I can’t reproduce the abstract because although it was written by the authors they have signed over its ownership/copyright to ACS. (ACS in their generosity allow you to read this at the end of the link above). Note that the system is mounted at http://cosmos.igb.uci.edu/ . It contains the rubric:

Note: In as much as this Service uses data from the CSD [Cambridge Structural Database] , it has been given express permission from the CCDC [Cambridge Crystallographic Data Centre] . At the request of the CCDC, no more than 100 molecules can be uploaded to the Service at a time, and the Service ought to be used for scientific purposes only, and not for commercial benefit or gain.

Well – that was a pretty challenging paper, wasn’t it? (Sorry scholarly poor, I can’t tell you what it said – but trust me – or pay 35 USD).

This elicited a response from the director of the (CCDC). If you read the abstract you will see their involvement. (BTW I have no relation to them except geographical proximity and the University has declared that they don’t belong to the University (for FOI) although they are listed as a department). Here is his 1-page response:

  • http://pubs.acs.org/doi/pdfplus/10.1021/ci2002523 Data-Driven High-Throughput Prediction of the 3-D Structure of Small Molecules: Review and Progress. A Response from The Cambridge Crystallographic Data Centre,

    Colin R Groom* The Cambridge Crystallographic Data Centre, 12 Union Road, Cambridge CB2 1EZ, U.K.

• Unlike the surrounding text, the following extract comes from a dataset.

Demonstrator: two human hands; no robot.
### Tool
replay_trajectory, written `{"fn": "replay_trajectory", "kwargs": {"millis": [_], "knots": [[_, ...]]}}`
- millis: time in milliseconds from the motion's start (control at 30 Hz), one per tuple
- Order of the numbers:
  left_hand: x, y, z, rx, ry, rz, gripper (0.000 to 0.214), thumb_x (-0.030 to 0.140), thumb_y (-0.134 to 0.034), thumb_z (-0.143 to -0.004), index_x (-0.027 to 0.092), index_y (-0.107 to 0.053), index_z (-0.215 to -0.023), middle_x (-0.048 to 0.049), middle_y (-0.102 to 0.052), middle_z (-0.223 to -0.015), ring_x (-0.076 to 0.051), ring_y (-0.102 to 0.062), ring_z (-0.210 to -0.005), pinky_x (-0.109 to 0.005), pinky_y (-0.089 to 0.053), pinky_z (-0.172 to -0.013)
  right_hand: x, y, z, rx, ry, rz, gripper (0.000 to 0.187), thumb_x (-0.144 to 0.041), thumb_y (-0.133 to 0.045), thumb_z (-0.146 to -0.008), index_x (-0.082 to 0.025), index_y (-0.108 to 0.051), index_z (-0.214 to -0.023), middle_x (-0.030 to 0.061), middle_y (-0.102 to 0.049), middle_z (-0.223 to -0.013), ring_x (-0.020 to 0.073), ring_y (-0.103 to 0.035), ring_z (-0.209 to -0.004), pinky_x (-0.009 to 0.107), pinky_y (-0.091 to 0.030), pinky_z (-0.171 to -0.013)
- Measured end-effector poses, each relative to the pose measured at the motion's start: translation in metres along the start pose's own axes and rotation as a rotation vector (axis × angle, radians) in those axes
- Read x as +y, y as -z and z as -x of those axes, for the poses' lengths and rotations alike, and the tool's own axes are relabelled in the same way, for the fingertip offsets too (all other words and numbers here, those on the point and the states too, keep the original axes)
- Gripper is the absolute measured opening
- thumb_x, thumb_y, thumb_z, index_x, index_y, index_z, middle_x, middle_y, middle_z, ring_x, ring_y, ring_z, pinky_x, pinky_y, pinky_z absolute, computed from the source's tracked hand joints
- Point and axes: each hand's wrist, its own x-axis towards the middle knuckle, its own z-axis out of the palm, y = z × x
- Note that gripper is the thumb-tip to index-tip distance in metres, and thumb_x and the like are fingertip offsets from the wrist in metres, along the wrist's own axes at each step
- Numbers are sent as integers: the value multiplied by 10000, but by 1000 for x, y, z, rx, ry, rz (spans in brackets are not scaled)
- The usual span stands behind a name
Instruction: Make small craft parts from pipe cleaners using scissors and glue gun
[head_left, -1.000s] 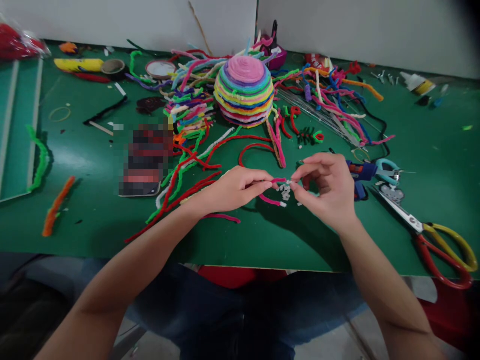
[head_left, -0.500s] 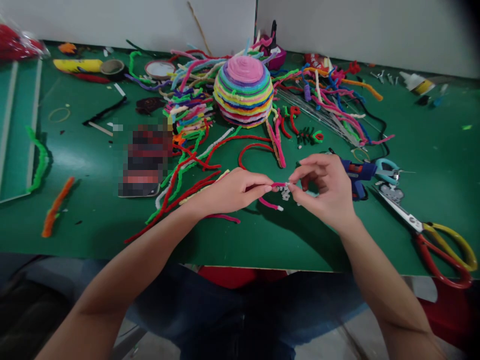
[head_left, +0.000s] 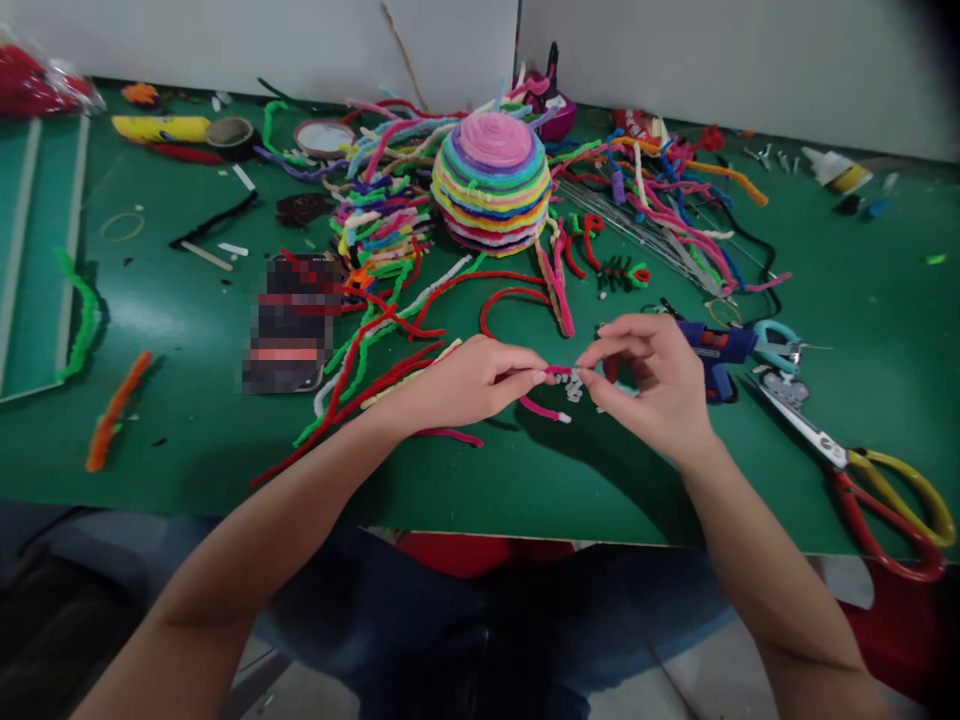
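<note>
Between thumb and fingers my left hand [head_left: 491, 380] pinches a short pink pipe cleaner [head_left: 559, 370]. My right hand [head_left: 649, 375] has its thumb and index finger closed at the other end of that pipe cleaner, where a small whitish tip shows. Just below the fingertips lie several small clear bits [head_left: 574, 388] on the green table. A second pink pipe cleaner [head_left: 544, 408] with a white end curves out from under my left hand. Behind my right hand sits a blue glue gun [head_left: 716, 343], partly hidden.
A striped pipe-cleaner dome [head_left: 491, 185] stands at the back, with bundles of coloured pipe cleaners [head_left: 382, 220] around it. Large scissors [head_left: 847, 460] lie at the right, their handles at the table's edge. A phone [head_left: 291, 325] lies at the left, beside loose red and green pipe cleaners.
The whole view has shifted slightly. Both hands keep the same pinch on the pink pipe cleaner, with hardly any movement.
</note>
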Motion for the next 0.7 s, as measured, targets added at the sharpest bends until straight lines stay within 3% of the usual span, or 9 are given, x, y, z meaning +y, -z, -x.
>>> {"fn": "replay_trajectory", "kwargs": {"millis": [700], "knots": [[-1,-1,-1,-17,13,20,316,351,-428,-890,170,-683,-930,31,-518,-558,-78,-422,-509,-203,-256,-465,1,-1,-1,-8,-43,41,306,-186,-659,-718,-235,-523,-988,-17,-667,-770,130,-636,-695,240,-487,-564]]}}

He clearly disagrees with their contention. (Scholarly Poor you will have to fork out another 35 USD to read this single page). [2]

And the original authors responded

  • (http://pubs.acs.org/doi/abs/10.1021/ci200460z ) Data-Driven High-Throughput Prediction of the 3-D Structure of Small Molecules: Review and Progress. A Response to the Letter by the Cambridge Crystallographic Data Center

    Pierre Baldi

    J. Chem. Inf. Model., Just Accepted Manuscript • DOI: 10.1021/ci200460z • Publication Date (Web): 22 Nov 2011

Wow! Some strong disagreement on matters of fact. (Stop whining Scholarly Poor and pay another 35 USD to read this letter – it’s nearly 2 pages!). I’ll reveal that it contains phrases like “simply false”. And you can read the abstract which contains the phrase “significant impediments to scientific research posed by the CCDC.”

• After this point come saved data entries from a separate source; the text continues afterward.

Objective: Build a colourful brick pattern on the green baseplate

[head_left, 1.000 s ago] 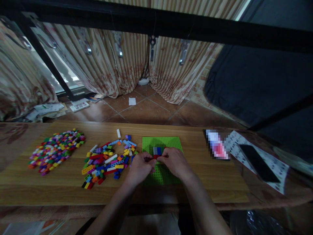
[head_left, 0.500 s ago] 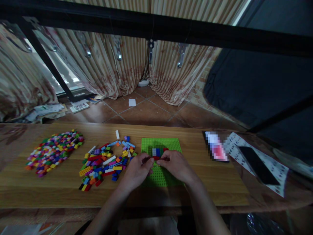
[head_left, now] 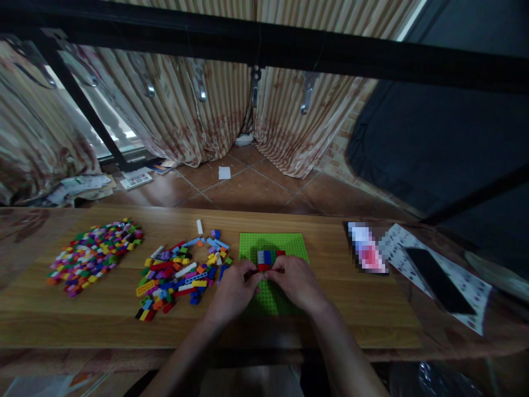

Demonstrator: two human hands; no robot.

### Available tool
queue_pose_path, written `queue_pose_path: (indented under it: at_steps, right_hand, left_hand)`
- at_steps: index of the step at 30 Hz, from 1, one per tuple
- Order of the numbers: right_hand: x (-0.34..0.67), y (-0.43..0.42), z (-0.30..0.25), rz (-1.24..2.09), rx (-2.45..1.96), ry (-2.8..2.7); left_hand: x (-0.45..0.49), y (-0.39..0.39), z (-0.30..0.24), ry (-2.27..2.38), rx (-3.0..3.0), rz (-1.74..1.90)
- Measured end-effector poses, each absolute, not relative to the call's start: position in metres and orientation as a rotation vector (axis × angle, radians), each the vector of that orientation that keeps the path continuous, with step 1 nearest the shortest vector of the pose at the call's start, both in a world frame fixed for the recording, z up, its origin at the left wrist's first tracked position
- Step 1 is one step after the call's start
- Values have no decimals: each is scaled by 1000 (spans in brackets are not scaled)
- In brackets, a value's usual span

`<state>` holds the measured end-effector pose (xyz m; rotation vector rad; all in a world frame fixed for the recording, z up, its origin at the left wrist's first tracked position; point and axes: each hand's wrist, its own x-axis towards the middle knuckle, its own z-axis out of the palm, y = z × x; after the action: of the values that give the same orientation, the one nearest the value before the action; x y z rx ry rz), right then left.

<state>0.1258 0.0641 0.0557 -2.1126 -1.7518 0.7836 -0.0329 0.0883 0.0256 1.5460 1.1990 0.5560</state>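
Note:
A green studded baseplate (head_left: 289, 242) lies on the table in front of me. On it stands a row of grey, blue, green and red toy bricks (head_left: 268, 257), with a red brick (head_left: 263, 267) at its near side. My left hand (head_left: 236, 284) comes in from the left, thumb and forefinger closed just below that red brick. Mirroring it from the right, my right hand (head_left: 295, 280) is pinched at the same spot, fingertips nearly meeting the left ones. Whatever is between the fingertips is too small and covered to make out. Both hands hide part of the baseplate.
Left of the baseplate spreads a loose pile of larger mixed bricks (head_left: 177, 275); farther left is a heap of small bricks (head_left: 99, 251). A phone (head_left: 440, 280) rests on a printed sheet (head_left: 475, 292) at the right. A blurred-out item (head_left: 367, 248) lies nearer.
Both hands stay over the baseplate; their fingertips have shifted slightly, and more of the red brick shows above them. The view has moved a little.

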Motion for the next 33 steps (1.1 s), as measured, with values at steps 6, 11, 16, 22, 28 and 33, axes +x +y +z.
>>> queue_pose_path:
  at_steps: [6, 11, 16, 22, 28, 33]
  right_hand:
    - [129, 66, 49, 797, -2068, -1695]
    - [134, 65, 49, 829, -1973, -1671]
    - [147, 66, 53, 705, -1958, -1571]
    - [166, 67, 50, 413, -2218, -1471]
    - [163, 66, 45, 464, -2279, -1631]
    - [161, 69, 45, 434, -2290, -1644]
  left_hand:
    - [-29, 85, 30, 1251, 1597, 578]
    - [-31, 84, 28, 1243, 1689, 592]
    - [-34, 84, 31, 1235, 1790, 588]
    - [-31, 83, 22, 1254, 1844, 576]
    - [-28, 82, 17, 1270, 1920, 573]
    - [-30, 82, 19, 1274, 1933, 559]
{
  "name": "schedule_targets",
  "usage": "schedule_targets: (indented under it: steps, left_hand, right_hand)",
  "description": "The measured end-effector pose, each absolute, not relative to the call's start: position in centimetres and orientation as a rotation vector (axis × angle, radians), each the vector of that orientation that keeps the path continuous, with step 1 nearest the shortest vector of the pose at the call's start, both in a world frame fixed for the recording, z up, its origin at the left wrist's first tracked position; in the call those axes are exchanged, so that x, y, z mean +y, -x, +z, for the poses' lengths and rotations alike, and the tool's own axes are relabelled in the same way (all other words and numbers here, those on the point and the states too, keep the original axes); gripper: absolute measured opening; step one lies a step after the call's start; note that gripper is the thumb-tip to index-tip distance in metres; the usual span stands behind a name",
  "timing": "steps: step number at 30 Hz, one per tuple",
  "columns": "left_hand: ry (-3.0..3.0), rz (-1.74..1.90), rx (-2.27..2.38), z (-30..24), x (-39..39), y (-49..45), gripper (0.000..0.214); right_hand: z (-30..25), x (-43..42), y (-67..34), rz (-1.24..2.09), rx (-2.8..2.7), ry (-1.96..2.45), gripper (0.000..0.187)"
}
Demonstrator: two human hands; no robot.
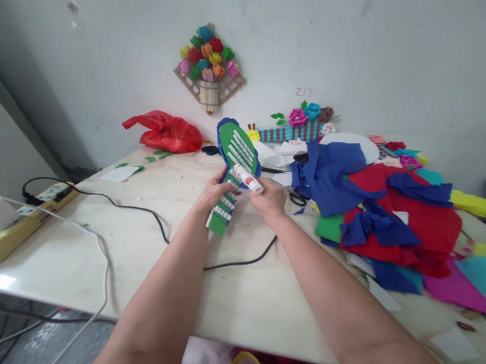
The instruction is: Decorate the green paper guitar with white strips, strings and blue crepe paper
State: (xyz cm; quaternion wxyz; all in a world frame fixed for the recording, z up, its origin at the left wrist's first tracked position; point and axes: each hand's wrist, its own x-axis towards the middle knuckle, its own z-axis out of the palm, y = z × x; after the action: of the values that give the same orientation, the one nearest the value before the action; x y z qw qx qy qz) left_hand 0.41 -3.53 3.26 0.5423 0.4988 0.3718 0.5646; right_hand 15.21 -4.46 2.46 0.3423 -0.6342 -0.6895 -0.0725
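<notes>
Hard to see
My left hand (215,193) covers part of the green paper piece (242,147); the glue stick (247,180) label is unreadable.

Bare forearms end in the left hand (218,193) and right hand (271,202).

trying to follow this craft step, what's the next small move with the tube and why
Probably press the tip of the white tube, likely glue, onto a white strip end of the green woven piece. The right hand holds the tube right across the piece, and the left hand grips its lower part, steadying it.
</notes>
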Motion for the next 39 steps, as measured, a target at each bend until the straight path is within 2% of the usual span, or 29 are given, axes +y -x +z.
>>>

So that is a pretty damning indictment. Of the CCDC? Maybe, if you can read the letters. But certainly of the ACS. An important discussion about the freedom of re-use of the scholarly literature is hidden behind a paywall. The letters have been written by scientists and presumably reproduced verbatim by the ACS. What possible justification is there for requiring the charge of 35 USD? There is no peer review involved. But then the ACS charges 35 USD for everything, including an 8-WORD retraction notice. (It’s sort of easier just to charge vast amounts of money than think what you are doing to science).

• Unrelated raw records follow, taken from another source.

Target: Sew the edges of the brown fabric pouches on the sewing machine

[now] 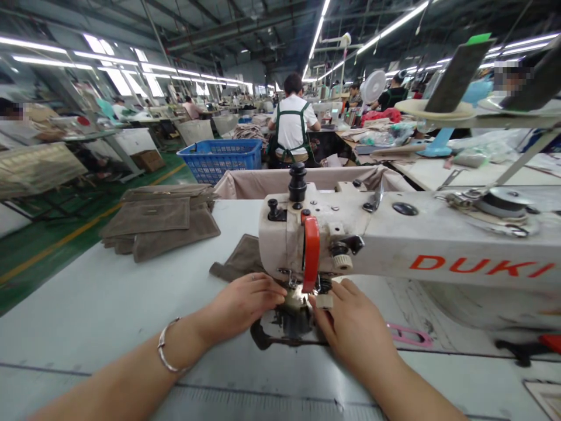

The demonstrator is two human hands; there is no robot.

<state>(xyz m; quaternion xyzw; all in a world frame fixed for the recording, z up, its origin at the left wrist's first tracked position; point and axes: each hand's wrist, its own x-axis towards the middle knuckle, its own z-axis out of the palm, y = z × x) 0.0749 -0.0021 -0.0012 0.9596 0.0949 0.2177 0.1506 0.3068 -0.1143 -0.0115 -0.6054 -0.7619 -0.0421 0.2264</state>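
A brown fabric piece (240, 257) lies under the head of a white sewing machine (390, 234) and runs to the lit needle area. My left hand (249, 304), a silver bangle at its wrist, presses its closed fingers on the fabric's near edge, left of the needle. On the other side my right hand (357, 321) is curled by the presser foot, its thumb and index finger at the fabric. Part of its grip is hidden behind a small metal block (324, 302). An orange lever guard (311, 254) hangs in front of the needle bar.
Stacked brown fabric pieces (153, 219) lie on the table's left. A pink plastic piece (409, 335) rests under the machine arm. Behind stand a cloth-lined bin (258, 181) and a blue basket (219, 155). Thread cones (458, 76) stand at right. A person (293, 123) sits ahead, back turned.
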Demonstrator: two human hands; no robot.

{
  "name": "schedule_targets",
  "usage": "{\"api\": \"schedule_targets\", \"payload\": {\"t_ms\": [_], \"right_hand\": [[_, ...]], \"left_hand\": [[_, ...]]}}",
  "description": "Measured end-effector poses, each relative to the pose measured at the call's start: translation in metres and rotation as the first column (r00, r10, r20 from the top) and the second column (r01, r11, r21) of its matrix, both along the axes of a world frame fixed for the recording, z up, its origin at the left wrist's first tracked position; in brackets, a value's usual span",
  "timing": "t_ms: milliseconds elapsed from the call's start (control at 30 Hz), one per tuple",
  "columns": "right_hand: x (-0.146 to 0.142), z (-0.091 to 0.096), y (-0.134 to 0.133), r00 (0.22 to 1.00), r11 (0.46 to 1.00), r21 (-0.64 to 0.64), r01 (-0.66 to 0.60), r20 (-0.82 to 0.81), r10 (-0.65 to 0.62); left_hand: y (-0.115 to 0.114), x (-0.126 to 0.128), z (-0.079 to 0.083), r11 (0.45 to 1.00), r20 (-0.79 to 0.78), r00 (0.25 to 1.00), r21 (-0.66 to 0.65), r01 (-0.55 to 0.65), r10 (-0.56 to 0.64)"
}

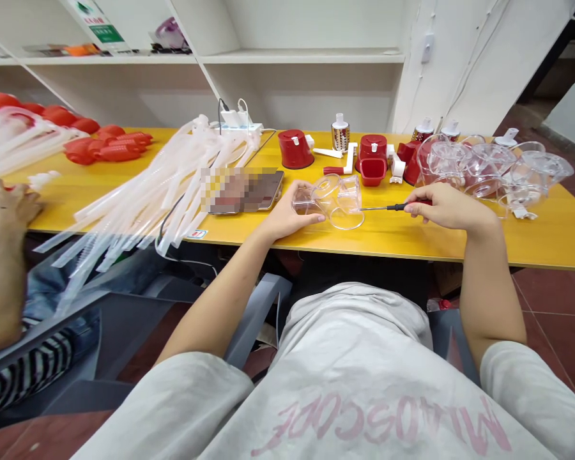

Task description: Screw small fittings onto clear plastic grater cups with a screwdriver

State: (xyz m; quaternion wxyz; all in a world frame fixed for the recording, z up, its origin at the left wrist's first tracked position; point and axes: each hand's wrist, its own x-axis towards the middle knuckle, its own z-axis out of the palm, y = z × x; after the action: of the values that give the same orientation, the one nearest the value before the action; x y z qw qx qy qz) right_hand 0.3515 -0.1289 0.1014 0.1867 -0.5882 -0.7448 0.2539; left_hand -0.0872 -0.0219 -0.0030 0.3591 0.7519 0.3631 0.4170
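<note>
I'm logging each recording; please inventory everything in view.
held housing: one, clear, front centre
screwdriver: one, black-handled, centre
other housings: several, clear, right
cups: several, red, back
crank: one, red-white, between cups
drums: several, metallic, back
fittings: several, white, near cups
sleeves: many, translucent, left
device: one, dark, beside sleeves
moulded parts: several, red, far left
power strip: one, white, back
table: one, yellow, centre
shelves: several, white, behind
chairs: two, grey, below
co-worker's hand: one, left edge
shirt: one, white, bottom
left hand: one, on housing
right hand: one, on screwdriver
</note>
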Motion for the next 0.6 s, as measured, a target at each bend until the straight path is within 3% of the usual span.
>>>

So I am in a dilemma. How to I bring this discussion to public view. Because that is what a Scholarly Society SHOULD wish. I can’t expect everyone to pay 105 USD. (The part of the first paper that is involved is only two sentences). I have the following options:

  • Do nothing – this will perpetuate the injustices
  • Write summaries of the letters (absurd because it will distort the meaning)
  • Extract paragraphs and publish them under fair use. (There is no doctrine of fair use in the UK and I could be sued for any phrase extracted – I have already laid myself open to this with the phrase “simply false”
  • Urge the authors of the letters to publish them Openly. In doing so they will break the conditions of publication and lay themselves open to legal action or having subscriptions to JCIM cut off
  • Write to the editor of the Journal suggesting it would be in the public interest to publish the letters? In general editors don’t reply – but I know this one. But in any caseI dounbt they would do it and it makes the situation worse
  • Or follow a reader’s suggestion I haven’t thought of

Because I am now going to continue to challenge the CCDC. I have been turned down on FOI ground with a technicality (that the CCDC although listed as a department of the University isn’t part of it for FOI). BTW it took the University FOI 19.8 days to work that out.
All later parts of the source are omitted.